Музей заброшенных секретов - Оксана Забужко
Шрифт:
Интервал:
Закладка:
Он врал ей, внезапно понимаю я. Врал Владе. Не знаю, как, не знаю, в чем, но понимаю это так ясно, словно в мозгу наконец кликнули на нужную клавишу, и включился свет: врал. И это получалось у него вполне себе эффективно — Влада три года жила с симулякром и не замечала этого. Только под конец что-то начала чуять — все ее работы последнего года полны нарастающим предчувствием катастрофы. Самые лучшие ее работы — именно те, что вызвали такой приступ злобы у Адиного искусствоведа (до сих пор бросает в жар при воспоминании о той отвратной сцене!). И не только у него — ее «Секреты» мало кто любил в Украине, в чем-то этот цикл выходил за рамки дозволенного. «Настругала этих лубочных коллажиков…»
Знание мрака — вот что в них было, в ее «Секретах». Обжитого, обогретого на женский лад — одомашненного цветочками, аппликациями, как волчья пещера петриковской росписью: родного мрака. Смешанная техника, таинственно-мерцающие бриколлажи девочки, стоящей на краю бездны и глядящей вниз с детским восторгом — покуда у нее не закружилась голова… Так, как у меня сейчас.
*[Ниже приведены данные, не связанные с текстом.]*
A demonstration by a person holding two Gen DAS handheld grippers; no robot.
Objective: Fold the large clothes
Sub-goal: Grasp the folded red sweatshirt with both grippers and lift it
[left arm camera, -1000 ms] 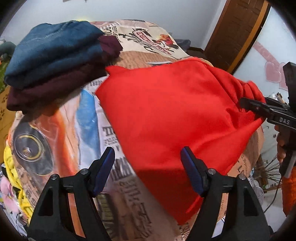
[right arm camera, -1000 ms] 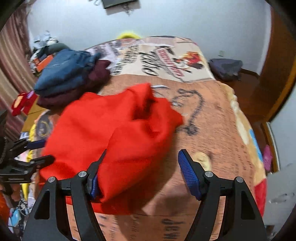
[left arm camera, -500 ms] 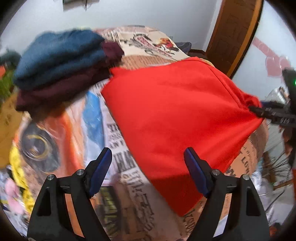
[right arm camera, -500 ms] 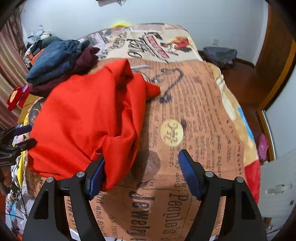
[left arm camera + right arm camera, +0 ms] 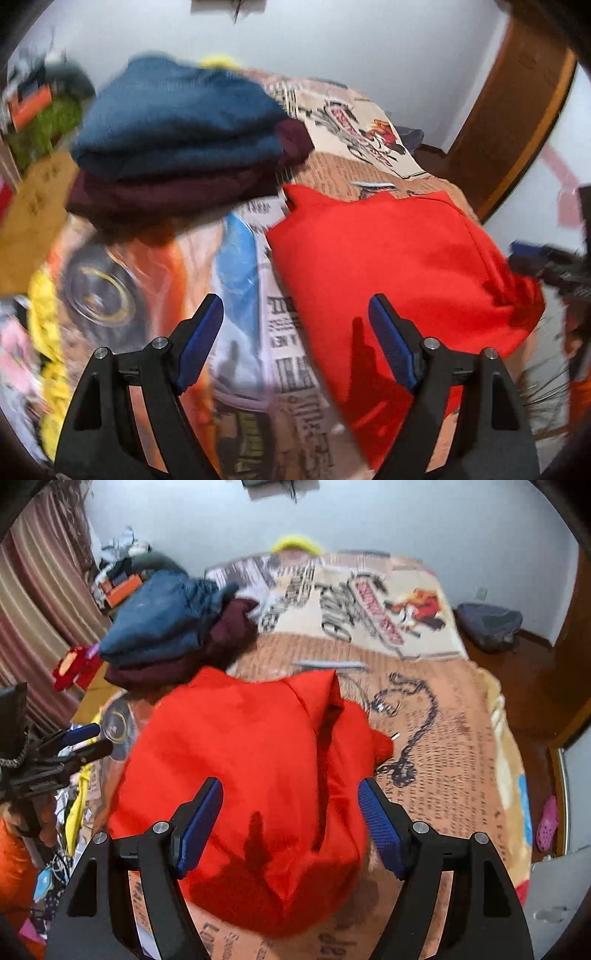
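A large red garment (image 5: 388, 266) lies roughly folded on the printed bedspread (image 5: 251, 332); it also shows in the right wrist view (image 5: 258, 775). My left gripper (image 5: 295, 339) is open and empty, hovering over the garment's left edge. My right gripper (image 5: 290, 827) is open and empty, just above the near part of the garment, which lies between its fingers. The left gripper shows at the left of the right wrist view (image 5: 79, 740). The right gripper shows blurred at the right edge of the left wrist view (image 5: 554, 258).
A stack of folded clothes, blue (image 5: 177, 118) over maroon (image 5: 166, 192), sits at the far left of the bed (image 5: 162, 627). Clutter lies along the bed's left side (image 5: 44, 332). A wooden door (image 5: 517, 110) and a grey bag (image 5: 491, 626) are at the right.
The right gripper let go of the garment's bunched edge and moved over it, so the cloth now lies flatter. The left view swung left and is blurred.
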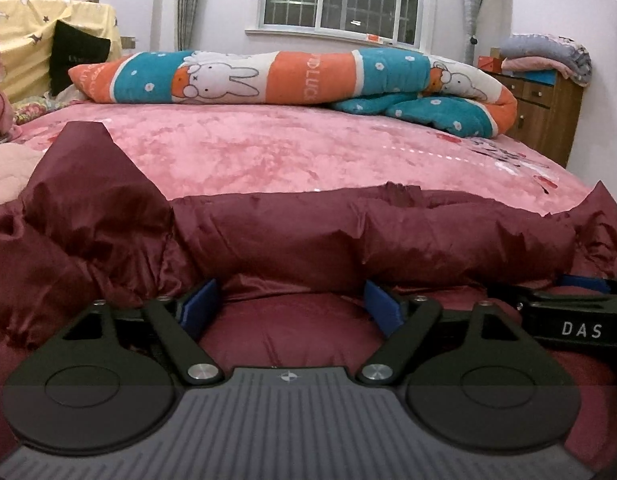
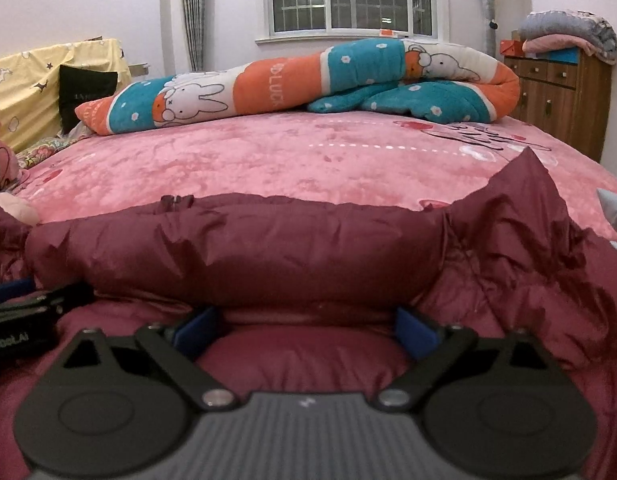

Он меня обволакивает своими словами, Вадим, — как облако дыма от марихуаны. Мне нечего ему возразить: я и в самом деле не знаю всех тех скрытых пружин большой политики, на интимное знакомство с которыми он все время скользко, боком — не поймаешь, но в то же время и прозрачно мне намекает, у меня нет никаких логических костылей, на которые я могла бы опереться, чтоб разогнать весь этот словесный дурман, — я только чувствую во всем этом какую-то фундаментальную неправду, и этот гипнотический кокон, в который он меня заматывает, парализует мою волю — словно отнимает у меня власть над собственным телом… Точка бифуркации, выстреливает в голове термин из Адиного лексикона: вот в этой точке женщины перед ним и раздеваются. Или — или посылают на фиг.
И так, словно Адя смотрит на меня со стороны (а я запасаюсь, чем ему похвалиться потом дома!), я импровизирую хриплый грудный смешок — в пустом зале он звучит не столько заговорщицки, сколько вызывающе:
— Зачем ты мне все это рассказываешь, Вадим?..
Ах, какой взгляд в ответ!.. Пристрельный, мужской, прямой наводкой — с ума сойти можно.
— Тебе скучно? — резко меняет темп.
— Нет, но ведь уже поздно…
Начинает играть приглушенная музыка: «Hotel California», инструменталка. Наверное, Машенька включила. Наверное, здесь так заведено: на десерт включается музыка. Мобилизует в объекте охмурения нужные комплексы чувств. Как у собак Павлова.
— Ты куда-то торопишься?
— Просто устала…
— Ничего, завтра отоспишься. Тебе же не вставать на работу?
(— Such a lovely place, such a lovely place, such a lovely face…)
— To есть?..
— Ну ты же уволилась, больше на ТВ не работаешь. Нигде сейчас не работаешь. Разве не так?
У-упс!.. Словно самолет проваливается в воздушную яму. Невольно открываю рот: вот так хватка у чувака!.. Можно понять, на что повелась Влада, — да еще и на контрасте после Катрусиного отца, нынешнего австралийского кенгурофила, который весь их брачный период провел на тахте перед телевизором…
— Какая информированность. Так ты не только про конкурс красоты справки наводил?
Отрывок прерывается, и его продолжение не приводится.